Computer models accelerate regenerative medicine by simplifying complex bioreactor simulations. This study optimized neotissue growth, achieving significant computational speed-up for bioprocess design.
Area of Science:
- Regenerative Medicine
- Biotechnology
- Computational Biology
Background:
- Computer models of bioreactor processes are crucial for optimizing conditions in regenerative medicine.
- Existing mechanistic models are computationally intensive, limiting rigorous optimization.
- Neotissue growth is influenced by scaffold geometry, shear stress, and metabolic factors.
Purpose of the Study:
- To develop a computationally efficient model for simulating neotissue growth in a perfusion bioreactor.
- To apply model reduction techniques to accelerate complex simulations.
- To optimize the medium refreshment strategy for maximizing neotissue growth kinetics.
Main Methods:
- Developed a 3D mechanistic model of neotissue growth.
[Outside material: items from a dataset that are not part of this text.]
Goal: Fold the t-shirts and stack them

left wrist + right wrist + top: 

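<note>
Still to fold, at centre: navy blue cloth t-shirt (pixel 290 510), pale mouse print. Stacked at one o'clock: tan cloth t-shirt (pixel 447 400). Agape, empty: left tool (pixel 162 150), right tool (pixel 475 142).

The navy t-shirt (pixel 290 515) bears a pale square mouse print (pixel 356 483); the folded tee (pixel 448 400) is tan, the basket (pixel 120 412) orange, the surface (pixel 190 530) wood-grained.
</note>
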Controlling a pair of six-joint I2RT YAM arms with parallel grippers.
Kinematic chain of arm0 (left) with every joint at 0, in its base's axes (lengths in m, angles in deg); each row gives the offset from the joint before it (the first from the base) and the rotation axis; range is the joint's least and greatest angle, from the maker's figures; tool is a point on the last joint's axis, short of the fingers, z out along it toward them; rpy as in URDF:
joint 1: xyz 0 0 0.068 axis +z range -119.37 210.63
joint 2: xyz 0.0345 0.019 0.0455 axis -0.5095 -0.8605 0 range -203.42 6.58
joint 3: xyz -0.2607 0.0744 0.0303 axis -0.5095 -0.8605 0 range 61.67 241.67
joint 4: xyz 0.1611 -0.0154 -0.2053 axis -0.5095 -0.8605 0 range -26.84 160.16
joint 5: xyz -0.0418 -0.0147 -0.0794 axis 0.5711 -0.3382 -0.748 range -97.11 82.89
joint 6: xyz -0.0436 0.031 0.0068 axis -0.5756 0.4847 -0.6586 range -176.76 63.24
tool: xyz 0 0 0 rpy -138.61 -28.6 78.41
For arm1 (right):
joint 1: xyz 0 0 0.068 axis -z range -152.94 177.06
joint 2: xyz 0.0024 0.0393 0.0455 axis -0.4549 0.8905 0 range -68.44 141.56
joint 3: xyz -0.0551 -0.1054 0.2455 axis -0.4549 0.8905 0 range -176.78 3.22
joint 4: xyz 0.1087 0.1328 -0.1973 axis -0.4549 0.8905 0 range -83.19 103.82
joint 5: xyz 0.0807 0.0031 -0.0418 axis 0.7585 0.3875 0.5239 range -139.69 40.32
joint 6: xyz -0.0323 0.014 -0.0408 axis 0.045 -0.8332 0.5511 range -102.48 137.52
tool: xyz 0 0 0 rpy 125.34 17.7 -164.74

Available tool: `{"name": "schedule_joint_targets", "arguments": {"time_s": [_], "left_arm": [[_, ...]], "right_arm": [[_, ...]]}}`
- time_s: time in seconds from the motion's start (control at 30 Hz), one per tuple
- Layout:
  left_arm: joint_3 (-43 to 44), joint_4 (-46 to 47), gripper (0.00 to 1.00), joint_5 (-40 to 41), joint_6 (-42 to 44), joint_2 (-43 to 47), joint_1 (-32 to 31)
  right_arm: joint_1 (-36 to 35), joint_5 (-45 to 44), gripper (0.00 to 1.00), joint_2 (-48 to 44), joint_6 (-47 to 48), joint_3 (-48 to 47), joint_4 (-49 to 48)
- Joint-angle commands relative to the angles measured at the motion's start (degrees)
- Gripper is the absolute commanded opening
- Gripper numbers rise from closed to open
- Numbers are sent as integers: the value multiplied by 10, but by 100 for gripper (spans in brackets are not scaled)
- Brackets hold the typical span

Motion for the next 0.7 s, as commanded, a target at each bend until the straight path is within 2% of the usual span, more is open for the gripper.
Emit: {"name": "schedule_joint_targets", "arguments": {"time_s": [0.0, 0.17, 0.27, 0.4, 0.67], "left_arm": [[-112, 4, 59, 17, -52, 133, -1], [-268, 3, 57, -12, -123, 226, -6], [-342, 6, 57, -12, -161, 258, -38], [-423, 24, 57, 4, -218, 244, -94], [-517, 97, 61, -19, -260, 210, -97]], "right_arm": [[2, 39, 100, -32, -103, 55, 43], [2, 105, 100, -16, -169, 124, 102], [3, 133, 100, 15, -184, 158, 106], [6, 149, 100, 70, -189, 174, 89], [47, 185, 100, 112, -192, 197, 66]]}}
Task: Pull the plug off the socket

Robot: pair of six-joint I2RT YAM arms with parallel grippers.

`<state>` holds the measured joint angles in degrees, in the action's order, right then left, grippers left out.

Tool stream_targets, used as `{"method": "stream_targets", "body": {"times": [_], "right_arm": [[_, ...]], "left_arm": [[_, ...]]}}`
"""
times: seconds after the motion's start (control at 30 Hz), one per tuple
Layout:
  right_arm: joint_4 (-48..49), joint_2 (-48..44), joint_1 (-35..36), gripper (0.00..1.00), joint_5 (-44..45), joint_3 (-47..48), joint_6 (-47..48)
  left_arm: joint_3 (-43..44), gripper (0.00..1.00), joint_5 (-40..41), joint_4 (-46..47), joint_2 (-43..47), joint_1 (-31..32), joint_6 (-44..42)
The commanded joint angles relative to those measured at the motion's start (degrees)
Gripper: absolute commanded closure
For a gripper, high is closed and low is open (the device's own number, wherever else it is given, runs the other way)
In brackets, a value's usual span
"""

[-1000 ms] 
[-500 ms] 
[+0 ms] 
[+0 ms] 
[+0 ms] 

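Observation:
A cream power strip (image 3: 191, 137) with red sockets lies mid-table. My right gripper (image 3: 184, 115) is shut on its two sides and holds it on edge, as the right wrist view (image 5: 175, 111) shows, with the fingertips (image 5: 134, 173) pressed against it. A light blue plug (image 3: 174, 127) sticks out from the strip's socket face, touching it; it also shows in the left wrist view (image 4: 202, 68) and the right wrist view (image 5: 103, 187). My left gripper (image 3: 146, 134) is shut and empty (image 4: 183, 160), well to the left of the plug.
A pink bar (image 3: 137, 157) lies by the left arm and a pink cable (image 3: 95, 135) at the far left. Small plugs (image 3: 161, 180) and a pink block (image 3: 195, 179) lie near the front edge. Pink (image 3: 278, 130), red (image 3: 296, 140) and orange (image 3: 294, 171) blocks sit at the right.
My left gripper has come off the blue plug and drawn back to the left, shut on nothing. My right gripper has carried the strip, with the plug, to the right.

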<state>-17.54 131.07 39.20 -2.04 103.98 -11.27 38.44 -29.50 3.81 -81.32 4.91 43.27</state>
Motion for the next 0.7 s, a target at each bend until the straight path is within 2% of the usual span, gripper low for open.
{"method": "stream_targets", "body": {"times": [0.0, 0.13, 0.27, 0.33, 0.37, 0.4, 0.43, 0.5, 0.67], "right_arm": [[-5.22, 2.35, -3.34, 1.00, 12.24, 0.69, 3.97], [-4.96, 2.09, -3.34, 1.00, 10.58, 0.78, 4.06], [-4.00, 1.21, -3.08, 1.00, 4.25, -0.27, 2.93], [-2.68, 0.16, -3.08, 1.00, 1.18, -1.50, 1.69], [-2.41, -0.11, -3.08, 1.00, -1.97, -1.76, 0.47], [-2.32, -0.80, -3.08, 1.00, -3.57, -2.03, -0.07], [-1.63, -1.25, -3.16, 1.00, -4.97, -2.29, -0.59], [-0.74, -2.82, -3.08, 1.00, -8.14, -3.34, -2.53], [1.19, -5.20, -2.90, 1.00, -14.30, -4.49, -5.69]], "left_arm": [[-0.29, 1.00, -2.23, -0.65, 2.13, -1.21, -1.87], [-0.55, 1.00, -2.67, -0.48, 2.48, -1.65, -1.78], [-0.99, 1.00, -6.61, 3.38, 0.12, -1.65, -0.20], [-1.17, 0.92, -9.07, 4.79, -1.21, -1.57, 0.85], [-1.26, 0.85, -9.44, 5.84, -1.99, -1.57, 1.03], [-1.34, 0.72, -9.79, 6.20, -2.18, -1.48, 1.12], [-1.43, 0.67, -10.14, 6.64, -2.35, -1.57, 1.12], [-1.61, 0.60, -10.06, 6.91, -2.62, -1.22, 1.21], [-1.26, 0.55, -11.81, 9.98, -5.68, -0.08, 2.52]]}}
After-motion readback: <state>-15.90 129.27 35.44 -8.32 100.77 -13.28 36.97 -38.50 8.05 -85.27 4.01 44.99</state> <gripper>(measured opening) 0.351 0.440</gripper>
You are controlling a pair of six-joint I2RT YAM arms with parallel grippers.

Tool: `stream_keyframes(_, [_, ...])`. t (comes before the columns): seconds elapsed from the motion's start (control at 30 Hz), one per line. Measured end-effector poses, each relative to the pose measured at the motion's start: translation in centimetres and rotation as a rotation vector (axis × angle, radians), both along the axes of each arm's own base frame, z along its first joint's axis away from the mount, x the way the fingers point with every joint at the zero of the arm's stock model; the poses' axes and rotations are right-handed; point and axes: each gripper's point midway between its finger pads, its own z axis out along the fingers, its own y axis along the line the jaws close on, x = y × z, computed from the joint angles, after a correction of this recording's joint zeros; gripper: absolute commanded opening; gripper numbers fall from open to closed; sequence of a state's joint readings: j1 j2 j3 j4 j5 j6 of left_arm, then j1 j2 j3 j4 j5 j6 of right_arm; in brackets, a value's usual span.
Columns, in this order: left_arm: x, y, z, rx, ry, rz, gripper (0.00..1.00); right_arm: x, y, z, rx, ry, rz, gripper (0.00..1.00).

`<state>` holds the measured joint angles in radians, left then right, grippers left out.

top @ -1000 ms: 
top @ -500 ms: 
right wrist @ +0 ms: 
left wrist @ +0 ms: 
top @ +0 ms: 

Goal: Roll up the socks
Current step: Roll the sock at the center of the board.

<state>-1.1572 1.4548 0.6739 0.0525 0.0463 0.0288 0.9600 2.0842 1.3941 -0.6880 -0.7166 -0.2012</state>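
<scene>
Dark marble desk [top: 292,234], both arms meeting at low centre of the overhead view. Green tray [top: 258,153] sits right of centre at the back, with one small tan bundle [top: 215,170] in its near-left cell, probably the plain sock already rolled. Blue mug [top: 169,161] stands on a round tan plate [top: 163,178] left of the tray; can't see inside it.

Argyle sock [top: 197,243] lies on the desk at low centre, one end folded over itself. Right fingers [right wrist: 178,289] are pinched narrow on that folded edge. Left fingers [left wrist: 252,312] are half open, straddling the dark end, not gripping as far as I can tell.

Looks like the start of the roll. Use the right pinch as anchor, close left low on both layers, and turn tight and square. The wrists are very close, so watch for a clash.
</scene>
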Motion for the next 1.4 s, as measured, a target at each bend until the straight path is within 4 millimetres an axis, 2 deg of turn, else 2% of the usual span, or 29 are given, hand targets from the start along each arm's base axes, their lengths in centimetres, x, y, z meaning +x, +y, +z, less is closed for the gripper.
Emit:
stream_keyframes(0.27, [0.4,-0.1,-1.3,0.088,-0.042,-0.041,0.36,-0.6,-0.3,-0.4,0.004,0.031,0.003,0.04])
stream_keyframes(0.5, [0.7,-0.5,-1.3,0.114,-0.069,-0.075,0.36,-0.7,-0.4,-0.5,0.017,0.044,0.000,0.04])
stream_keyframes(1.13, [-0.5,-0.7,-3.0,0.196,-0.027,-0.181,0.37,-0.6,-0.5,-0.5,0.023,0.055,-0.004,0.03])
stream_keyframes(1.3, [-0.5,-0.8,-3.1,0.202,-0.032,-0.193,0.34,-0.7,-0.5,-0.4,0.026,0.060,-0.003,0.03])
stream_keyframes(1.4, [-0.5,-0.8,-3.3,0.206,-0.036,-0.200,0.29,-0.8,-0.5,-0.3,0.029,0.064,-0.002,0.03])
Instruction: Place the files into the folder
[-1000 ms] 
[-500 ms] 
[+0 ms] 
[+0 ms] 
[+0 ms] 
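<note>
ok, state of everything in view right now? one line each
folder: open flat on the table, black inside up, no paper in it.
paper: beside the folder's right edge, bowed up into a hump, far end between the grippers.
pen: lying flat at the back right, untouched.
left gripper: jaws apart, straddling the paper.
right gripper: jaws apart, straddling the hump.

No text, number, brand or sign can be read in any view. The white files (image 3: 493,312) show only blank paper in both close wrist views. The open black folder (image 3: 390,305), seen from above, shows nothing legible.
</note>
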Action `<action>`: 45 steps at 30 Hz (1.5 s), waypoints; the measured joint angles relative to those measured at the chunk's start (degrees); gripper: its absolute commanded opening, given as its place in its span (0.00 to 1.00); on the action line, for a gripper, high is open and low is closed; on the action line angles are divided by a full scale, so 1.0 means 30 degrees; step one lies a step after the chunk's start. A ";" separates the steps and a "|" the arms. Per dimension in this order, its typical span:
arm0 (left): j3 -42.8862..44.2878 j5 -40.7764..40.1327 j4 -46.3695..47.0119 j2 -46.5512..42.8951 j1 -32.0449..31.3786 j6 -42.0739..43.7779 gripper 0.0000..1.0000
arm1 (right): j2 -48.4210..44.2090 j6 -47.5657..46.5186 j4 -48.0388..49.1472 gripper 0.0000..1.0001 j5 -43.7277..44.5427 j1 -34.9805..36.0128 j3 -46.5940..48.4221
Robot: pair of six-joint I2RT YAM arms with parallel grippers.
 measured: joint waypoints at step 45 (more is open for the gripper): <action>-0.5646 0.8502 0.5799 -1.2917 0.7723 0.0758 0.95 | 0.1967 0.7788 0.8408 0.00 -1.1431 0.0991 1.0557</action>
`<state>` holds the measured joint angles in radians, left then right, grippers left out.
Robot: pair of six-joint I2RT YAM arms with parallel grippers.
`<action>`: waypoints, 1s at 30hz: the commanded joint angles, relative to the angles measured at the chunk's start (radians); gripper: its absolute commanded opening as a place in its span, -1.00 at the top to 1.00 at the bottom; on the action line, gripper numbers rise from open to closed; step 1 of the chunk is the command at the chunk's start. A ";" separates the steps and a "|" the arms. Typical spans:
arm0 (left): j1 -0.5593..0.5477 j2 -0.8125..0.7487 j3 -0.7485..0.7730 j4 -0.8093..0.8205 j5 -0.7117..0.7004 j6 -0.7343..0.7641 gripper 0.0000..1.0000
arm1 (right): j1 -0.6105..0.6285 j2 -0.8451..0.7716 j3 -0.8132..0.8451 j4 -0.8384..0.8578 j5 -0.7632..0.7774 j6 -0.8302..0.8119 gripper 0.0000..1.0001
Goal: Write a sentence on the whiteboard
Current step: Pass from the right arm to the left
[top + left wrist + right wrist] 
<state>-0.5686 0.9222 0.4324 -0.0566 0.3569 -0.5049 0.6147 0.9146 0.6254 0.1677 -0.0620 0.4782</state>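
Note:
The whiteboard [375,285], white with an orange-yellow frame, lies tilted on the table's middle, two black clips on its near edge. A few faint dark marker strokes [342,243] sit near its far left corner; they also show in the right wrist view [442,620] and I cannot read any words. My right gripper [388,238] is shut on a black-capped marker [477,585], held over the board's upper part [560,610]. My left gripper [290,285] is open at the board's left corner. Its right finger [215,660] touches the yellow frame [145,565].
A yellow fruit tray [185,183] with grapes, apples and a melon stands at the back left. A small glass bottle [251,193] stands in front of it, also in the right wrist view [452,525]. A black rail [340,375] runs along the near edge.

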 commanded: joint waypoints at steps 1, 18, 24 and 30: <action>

- Applied model reduction from partial differential equations to ordinary differential equations.
- Utilized Bayesian optimization to determine optimal medium refreshment parameters.
- Validated reduced model against mechanistic and experimental data.
Main Results:
- Achieved a 10^5-fold speed-up in simulation time with the reduced model.
- Identified high-frequency, high-percentage medium replacement as optimal for neotissue growth.
- Demonstrated the efficacy of the in silico optimization strategy.
Conclusions:
- Model reduction significantly enhances computational efficiency for bioreactor process optimization.
- The optimized medium refreshment strategy can accelerate neotissue growth.
- This in silico approach provides a powerful tool for designing robust and economical bioprocesses in regenerative medicine.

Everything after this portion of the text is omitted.